=== Provided material ===

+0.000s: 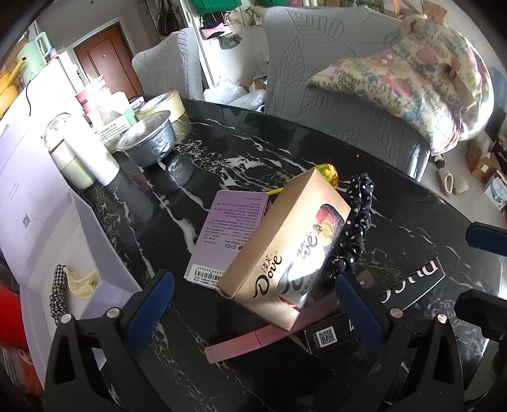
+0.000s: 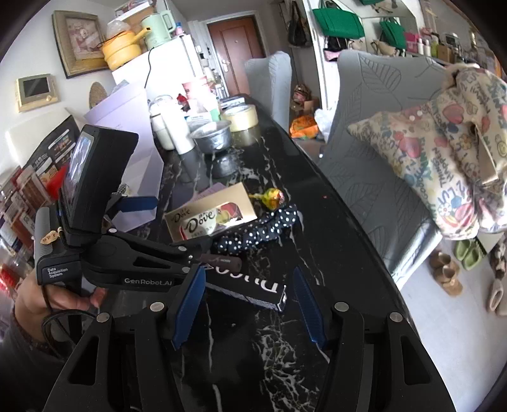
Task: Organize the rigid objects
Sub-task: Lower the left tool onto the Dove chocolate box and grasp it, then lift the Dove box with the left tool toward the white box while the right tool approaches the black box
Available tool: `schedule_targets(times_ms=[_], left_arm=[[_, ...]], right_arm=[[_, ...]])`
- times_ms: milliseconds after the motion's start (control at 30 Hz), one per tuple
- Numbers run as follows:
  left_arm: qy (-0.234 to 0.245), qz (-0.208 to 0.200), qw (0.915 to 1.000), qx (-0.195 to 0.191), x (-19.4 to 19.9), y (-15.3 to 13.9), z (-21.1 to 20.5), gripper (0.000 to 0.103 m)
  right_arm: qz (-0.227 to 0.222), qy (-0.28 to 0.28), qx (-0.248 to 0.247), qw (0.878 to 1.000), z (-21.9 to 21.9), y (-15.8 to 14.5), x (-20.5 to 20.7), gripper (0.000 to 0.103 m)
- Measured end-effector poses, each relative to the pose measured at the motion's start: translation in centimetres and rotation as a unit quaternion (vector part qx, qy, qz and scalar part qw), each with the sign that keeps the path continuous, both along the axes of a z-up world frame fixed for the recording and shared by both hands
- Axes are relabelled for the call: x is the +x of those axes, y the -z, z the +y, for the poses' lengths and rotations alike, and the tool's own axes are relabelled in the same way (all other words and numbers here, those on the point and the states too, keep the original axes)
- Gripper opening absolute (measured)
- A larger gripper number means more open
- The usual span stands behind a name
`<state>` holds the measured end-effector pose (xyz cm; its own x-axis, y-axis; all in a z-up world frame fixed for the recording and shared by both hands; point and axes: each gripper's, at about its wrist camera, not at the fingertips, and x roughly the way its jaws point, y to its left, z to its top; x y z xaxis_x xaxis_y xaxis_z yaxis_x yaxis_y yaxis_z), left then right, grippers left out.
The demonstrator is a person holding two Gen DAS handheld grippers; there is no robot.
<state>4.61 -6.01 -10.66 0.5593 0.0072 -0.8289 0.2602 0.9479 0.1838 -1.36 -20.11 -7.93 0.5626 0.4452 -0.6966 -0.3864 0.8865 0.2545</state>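
Both grippers, left gripper (image 1: 253, 291) and right gripper (image 2: 247, 304), hovered with jaws spread and nothing between them, above a black marble table (image 1: 240, 158). Ahead of the left one, a gold Dove box (image 1: 282, 244) lay propped on a lilac box (image 1: 228, 225), touching a polka-dot scrunchie (image 1: 355, 222). A long black box (image 2: 250, 290) lay ahead of the right one.

Behind your desk (image 1: 240, 152) of black marble stand two grey leaf-patterned chairs (image 2: 374, 104), the nearer one carrying a printed cushion (image 1: 421, 85). At the far end you'll see a foil bowl (image 1: 149, 142) beside a roll of tape (image 2: 242, 118) — both just in front of a white fridge (image 2: 164, 69) topped with a yellow pot (image 2: 122, 52) (a green kettle (image 2: 157, 27) sits next to it). Green bags (image 2: 336, 20) hang near the brown door (image 2: 236, 41).
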Motion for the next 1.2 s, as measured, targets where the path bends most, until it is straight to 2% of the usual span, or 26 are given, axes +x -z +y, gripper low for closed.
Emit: schedule_targets(times_ms=[100,267,367,433,533,900,1133,1200], left_arm=[[0.008,0.007,0.9999,0.001,0.6,0.3,-0.3,0.101],[0.013,0.014,0.9998,-0.004,1.6,0.4,-0.4,0.086],[0.03,0.024,0.9993,0.001,1.8,0.9,-0.8,0.075],[0.036,0.024,0.999,0.008,1.8,1.2,-0.9,0.061],[0.034,0.011,0.9992,0.019,1.8,1.3,-0.9,0.051],[0.024,0.004,0.9996,-0.01,0.7,-0.6,0.1,0.046],[0.005,-0.011,0.9997,-0.023,-1.6,-2.1,1.6,0.045],[-0.002,-0.012,0.9996,-0.025,-2.2,-2.2,2.0,0.045]], right_arm=[[0.006,0.0,0.006,1.0,-0.2,0.3,0.4,0.058],[0.011,-0.01,0.007,1.0,-0.2,0.6,0.6,0.058],[0.015,-0.017,0.009,1.0,-0.2,0.8,0.8,0.058],[0.019,-0.019,0.009,1.0,-0.2,1.0,0.9,0.058],[0.023,-0.026,0.009,0.999,-0.1,1.3,1.3,0.058],[0.038,-0.061,0.0,0.997,1.1,2.5,2.1,0.058],[0.023,-0.09,-0.032,0.995,2.0,2.5,2.5,0.058],[0.021,-0.092,-0.038,0.995,2.1,2.6,2.6,0.061]])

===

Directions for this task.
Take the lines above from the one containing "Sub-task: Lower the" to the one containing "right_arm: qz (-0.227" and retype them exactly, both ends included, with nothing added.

Answer to this task.
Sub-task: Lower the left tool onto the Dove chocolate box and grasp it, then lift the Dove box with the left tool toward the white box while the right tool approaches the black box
Available tool: `schedule_targets(times_ms=[_], left_arm=[[_, ...]], right_arm=[[_, ...]])`
- times_ms: milliseconds after the motion's start (control at 30 Hz), one per tuple
- Numbers run as follows:
  left_arm: qy (-0.234 to 0.245), qz (-0.208 to 0.200), qw (0.915 to 1.000), qx (-0.195 to 0.191), x (-19.4 to 19.9), y (-15.3 to 13.9), z (-21.1 to 20.5), gripper (0.000 to 0.103 m)
  right_arm: qz (-0.227 to 0.222), qy (-0.28 to 0.28), qx (-0.248 to 0.247), qw (0.878 to 1.000), z (-21.9 to 21.9), y (-15.8 to 14.5), x (-20.5 to 20.7), gripper (0.000 to 0.103 m)

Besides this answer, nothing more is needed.